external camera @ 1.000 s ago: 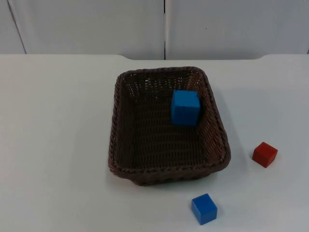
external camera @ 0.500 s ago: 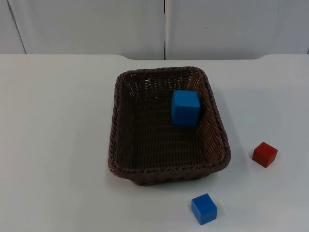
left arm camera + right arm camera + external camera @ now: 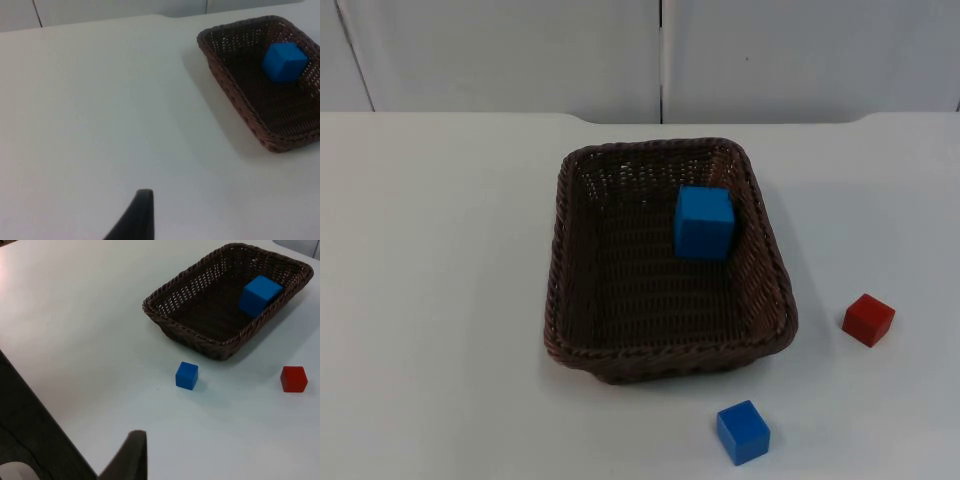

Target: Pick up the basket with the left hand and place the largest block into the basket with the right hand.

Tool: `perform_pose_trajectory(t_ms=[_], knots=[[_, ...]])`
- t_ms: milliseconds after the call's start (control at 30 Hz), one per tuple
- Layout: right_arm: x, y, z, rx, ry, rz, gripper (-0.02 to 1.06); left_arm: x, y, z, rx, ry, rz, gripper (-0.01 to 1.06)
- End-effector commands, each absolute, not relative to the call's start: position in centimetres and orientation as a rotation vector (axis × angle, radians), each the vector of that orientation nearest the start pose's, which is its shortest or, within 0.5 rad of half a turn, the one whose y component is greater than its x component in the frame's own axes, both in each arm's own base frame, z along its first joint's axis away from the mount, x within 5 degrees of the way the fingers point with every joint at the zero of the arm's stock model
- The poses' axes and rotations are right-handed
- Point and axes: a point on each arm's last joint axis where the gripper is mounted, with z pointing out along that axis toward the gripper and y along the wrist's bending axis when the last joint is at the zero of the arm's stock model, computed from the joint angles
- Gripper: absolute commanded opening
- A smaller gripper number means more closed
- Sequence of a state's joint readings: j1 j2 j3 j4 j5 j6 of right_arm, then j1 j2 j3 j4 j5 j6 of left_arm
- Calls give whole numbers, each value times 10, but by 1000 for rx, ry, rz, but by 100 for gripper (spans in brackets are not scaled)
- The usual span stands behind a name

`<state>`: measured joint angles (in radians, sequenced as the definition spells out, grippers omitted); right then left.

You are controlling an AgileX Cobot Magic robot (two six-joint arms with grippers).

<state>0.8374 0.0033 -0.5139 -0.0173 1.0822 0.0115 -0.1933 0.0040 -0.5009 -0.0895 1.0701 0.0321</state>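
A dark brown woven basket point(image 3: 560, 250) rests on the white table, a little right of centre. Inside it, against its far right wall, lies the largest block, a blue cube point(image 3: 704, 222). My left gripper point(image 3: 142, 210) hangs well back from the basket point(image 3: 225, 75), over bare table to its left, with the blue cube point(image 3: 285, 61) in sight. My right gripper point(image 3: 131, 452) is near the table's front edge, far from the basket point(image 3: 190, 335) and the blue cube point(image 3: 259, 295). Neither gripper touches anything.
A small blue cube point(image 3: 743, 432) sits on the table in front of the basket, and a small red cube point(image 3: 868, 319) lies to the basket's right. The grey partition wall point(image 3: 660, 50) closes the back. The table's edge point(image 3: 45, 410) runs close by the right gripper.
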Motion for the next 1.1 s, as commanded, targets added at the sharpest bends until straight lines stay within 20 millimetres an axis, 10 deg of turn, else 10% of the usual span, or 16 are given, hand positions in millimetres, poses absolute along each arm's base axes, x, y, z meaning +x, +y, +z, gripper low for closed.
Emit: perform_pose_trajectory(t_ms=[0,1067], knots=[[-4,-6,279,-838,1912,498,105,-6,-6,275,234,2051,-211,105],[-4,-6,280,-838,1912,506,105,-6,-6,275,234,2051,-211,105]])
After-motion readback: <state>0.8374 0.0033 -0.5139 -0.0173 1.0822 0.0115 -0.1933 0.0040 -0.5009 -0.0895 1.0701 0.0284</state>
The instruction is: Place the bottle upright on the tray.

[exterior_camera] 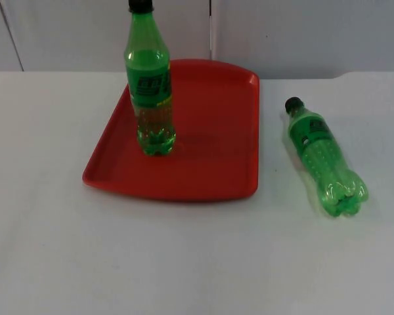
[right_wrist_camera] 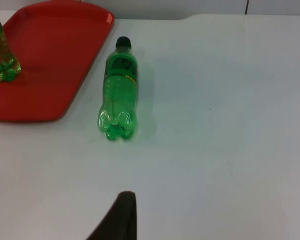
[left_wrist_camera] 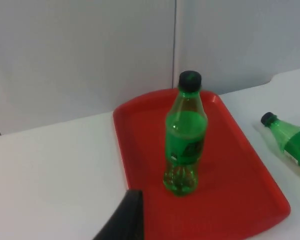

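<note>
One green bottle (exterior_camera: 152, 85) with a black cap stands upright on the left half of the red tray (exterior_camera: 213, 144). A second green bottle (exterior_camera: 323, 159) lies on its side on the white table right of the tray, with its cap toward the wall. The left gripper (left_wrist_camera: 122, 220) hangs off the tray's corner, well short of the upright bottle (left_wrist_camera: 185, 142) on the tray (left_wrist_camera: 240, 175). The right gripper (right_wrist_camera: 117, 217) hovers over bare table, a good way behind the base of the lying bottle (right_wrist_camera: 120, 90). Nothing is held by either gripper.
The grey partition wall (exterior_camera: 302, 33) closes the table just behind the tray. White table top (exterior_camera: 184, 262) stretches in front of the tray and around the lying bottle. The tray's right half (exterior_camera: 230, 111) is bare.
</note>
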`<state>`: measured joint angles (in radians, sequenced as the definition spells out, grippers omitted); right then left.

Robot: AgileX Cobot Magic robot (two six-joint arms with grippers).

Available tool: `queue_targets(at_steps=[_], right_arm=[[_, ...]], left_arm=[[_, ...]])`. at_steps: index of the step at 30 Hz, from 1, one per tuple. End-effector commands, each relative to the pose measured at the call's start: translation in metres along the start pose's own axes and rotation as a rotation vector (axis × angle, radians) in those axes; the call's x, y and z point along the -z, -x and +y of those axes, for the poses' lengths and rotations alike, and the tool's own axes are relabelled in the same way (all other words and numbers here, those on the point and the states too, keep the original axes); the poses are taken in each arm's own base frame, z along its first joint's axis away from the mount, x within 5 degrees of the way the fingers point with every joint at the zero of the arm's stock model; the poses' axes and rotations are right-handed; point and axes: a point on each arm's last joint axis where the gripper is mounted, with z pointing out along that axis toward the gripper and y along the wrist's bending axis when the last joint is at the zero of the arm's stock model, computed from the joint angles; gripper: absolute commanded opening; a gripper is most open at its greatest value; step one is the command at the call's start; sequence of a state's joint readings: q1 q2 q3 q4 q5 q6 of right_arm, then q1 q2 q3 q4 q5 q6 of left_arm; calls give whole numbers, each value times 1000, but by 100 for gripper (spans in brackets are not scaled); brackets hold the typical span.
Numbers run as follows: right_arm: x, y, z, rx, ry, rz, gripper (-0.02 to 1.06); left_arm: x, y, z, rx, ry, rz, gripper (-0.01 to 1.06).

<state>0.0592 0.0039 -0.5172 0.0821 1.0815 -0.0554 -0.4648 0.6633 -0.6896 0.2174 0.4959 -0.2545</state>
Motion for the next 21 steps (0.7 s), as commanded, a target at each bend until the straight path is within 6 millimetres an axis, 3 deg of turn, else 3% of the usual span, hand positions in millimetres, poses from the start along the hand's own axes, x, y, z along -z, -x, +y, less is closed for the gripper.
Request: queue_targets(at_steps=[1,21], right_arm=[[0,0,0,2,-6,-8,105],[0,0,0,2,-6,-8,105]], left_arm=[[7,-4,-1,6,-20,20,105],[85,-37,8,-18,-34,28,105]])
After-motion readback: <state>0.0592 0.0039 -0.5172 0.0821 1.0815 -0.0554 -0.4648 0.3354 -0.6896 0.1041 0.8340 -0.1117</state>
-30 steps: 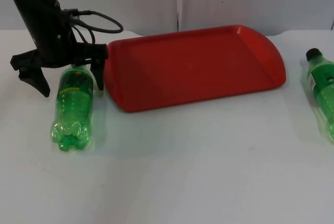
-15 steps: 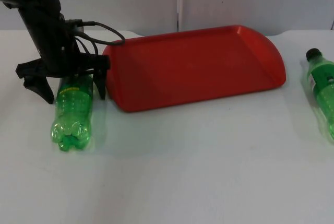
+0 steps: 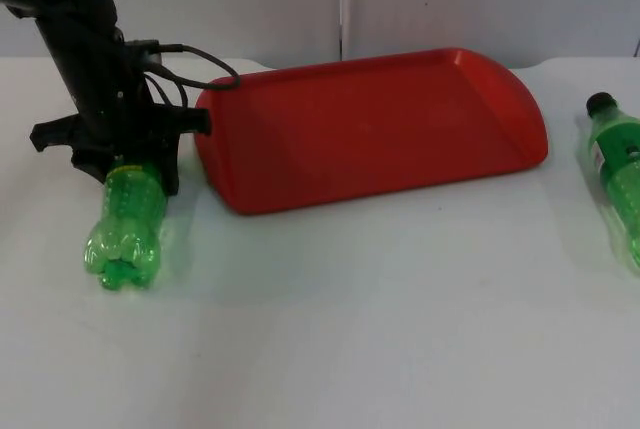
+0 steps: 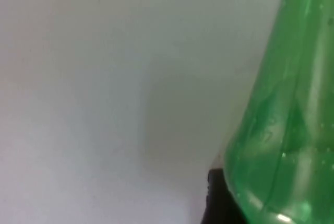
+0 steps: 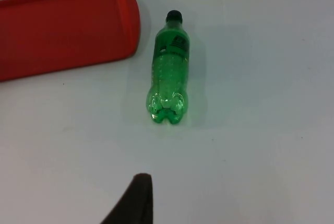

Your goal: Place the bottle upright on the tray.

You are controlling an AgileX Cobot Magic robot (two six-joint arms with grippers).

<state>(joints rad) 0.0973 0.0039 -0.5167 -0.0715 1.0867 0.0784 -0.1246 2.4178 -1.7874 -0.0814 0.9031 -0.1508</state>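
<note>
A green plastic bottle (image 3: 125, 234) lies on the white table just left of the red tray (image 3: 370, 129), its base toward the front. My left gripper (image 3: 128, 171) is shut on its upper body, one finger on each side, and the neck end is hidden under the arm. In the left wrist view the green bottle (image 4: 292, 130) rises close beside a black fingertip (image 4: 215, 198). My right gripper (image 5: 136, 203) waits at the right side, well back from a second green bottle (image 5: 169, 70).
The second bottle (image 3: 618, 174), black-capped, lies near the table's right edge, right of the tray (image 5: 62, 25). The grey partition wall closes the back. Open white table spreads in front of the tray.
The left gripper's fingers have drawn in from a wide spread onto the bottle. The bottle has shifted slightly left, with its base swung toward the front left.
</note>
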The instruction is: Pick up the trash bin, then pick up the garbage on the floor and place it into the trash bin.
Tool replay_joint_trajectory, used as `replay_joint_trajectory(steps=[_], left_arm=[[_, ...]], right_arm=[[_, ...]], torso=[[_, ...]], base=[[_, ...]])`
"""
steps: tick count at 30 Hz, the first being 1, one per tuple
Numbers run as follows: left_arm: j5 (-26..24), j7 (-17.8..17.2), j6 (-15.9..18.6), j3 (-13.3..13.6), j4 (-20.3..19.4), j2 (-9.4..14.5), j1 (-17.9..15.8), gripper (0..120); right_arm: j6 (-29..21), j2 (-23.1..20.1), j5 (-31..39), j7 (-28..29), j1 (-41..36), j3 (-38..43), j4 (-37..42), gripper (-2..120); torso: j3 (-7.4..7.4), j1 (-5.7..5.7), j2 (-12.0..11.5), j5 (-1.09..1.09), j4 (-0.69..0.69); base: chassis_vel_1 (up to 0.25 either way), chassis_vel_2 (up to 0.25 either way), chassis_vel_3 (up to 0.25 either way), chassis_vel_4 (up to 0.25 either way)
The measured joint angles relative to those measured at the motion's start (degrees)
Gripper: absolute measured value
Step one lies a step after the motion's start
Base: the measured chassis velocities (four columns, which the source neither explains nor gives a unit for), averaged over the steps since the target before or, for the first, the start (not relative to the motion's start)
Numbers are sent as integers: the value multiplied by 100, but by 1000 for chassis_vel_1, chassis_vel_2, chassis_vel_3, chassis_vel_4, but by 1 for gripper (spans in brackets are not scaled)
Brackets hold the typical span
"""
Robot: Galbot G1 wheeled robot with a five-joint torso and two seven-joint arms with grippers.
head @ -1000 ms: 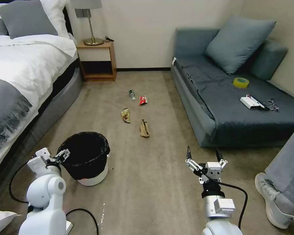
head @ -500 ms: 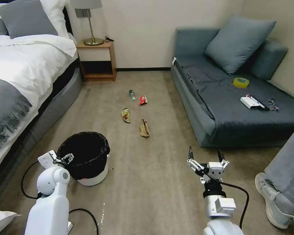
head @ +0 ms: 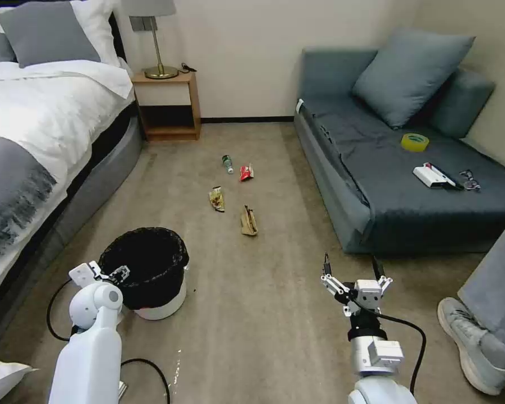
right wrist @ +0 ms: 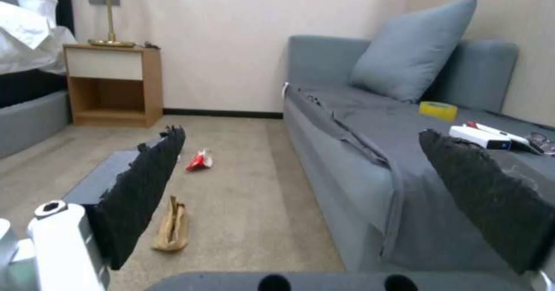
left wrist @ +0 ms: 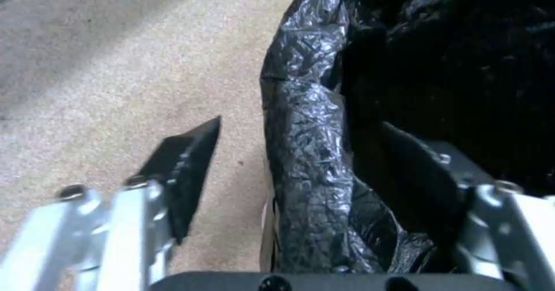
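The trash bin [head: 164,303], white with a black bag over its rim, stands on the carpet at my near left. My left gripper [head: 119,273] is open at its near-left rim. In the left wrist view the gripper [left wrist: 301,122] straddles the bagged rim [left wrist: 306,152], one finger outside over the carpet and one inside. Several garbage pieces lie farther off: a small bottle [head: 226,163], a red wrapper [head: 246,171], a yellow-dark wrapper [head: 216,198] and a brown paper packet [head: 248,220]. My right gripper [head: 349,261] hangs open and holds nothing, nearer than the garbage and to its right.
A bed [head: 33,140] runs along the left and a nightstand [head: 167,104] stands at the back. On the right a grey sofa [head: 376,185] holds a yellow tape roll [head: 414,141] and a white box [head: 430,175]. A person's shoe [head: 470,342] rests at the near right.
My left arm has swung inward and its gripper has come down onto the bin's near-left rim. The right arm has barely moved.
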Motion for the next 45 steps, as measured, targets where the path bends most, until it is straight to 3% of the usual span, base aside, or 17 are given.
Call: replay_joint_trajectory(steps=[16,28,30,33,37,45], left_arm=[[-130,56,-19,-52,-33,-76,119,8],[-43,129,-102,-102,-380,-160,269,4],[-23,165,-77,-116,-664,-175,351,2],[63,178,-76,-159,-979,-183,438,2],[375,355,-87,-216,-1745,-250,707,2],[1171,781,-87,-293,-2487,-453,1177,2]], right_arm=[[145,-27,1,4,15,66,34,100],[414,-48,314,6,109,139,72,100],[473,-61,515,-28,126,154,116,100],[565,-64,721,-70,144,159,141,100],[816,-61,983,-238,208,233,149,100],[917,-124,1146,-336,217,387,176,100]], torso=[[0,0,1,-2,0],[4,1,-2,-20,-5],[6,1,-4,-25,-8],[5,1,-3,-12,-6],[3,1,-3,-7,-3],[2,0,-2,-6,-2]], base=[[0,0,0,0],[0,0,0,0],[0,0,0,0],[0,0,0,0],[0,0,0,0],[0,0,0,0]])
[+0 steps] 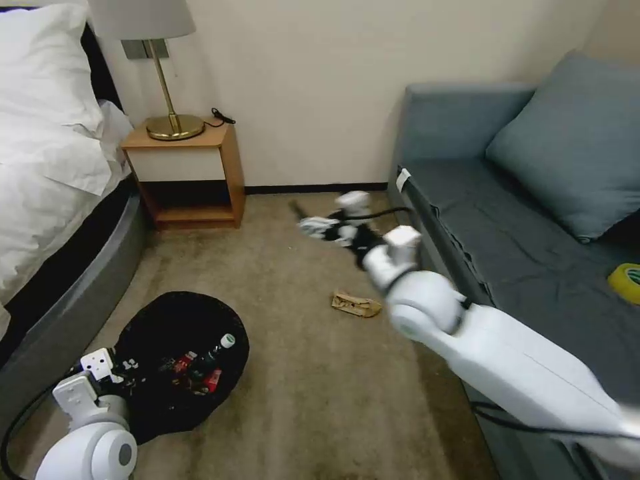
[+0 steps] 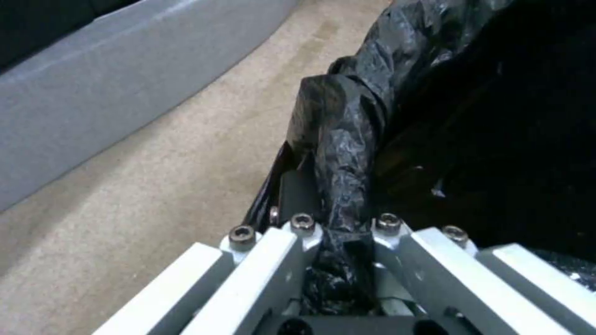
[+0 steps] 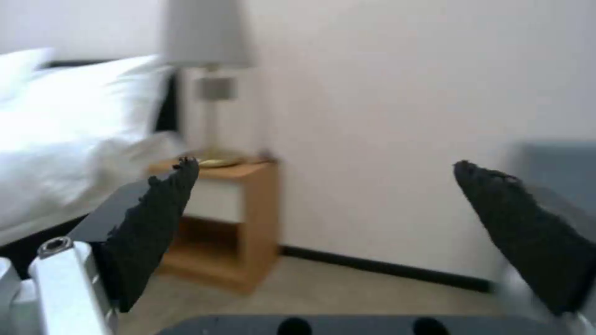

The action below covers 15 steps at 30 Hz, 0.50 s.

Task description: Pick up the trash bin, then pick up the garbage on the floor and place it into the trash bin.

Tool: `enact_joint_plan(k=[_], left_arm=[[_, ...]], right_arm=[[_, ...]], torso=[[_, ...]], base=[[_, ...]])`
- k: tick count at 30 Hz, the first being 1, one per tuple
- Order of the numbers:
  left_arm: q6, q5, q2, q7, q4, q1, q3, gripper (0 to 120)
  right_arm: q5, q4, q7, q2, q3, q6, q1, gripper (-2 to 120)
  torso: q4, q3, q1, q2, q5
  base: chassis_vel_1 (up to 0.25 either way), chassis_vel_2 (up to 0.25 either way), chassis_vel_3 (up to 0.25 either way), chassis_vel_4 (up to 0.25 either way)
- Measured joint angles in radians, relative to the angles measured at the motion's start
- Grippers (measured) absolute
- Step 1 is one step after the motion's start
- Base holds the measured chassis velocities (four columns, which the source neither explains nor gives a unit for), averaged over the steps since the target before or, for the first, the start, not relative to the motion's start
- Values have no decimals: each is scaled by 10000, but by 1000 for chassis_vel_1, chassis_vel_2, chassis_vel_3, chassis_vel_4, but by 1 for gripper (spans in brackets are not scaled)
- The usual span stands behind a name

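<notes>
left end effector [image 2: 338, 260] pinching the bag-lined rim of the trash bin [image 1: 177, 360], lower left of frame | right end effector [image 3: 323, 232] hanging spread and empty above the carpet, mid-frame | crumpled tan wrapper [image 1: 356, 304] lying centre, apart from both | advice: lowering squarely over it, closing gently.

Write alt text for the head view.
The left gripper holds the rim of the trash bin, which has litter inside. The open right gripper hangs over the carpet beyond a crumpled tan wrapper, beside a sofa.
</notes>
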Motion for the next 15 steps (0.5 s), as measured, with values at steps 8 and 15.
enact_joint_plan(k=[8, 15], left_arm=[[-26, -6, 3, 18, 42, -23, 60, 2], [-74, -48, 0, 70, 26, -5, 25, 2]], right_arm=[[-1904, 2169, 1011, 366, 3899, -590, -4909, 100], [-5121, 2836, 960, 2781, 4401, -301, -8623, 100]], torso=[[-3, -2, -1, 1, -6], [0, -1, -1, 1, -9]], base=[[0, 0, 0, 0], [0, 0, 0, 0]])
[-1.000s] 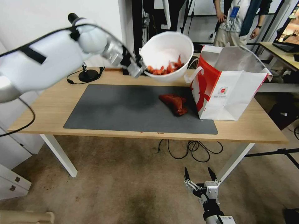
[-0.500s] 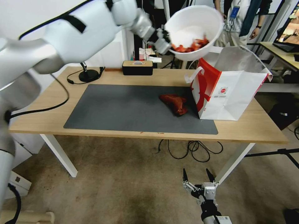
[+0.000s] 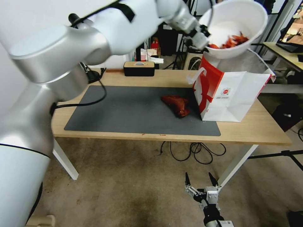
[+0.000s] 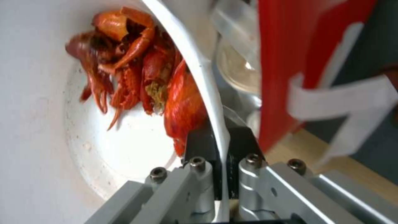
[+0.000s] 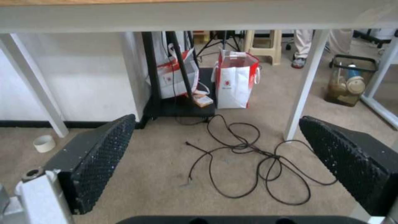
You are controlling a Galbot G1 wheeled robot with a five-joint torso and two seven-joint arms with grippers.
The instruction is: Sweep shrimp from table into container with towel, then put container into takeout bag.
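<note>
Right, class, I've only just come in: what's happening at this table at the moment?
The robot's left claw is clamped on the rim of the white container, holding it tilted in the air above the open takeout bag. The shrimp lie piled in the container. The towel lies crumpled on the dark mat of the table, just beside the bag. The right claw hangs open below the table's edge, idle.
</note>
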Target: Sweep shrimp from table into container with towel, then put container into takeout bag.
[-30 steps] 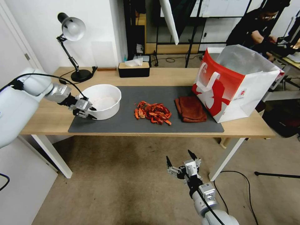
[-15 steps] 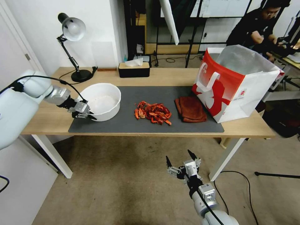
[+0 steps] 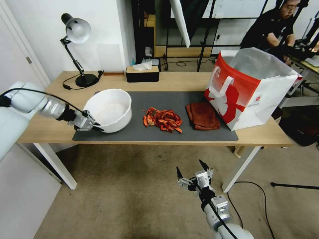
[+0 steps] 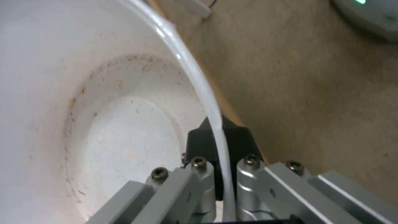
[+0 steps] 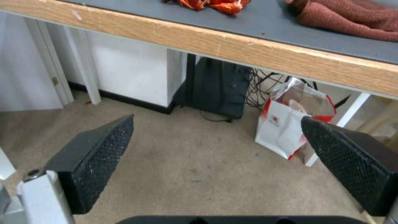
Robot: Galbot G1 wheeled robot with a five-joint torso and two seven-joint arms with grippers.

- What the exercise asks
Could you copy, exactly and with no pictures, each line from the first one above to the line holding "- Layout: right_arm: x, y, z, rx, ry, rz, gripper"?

- Reply
external camera @ 1.000 s ago: 
external camera @ 0.500 s ago: 
left arm camera + right arm camera + external camera @ now: 

Target: Pick up the basket with the left hand and place the largest block into the basket with the right hand.

Tool: `perform_pose_trajectory(t_ms=[_], knots=[[_, ...]])`
- t_ms: milliseconds after the call's start (control at 30 Hz), one per tuple
- Layout: right_arm: x, y, z, rx, ry, rz, gripper (-0.02 to 1.06); left_arm: x, y, z, rx, ry, rz, gripper (-0.01 to 1.06)

With this output, the exercise is done.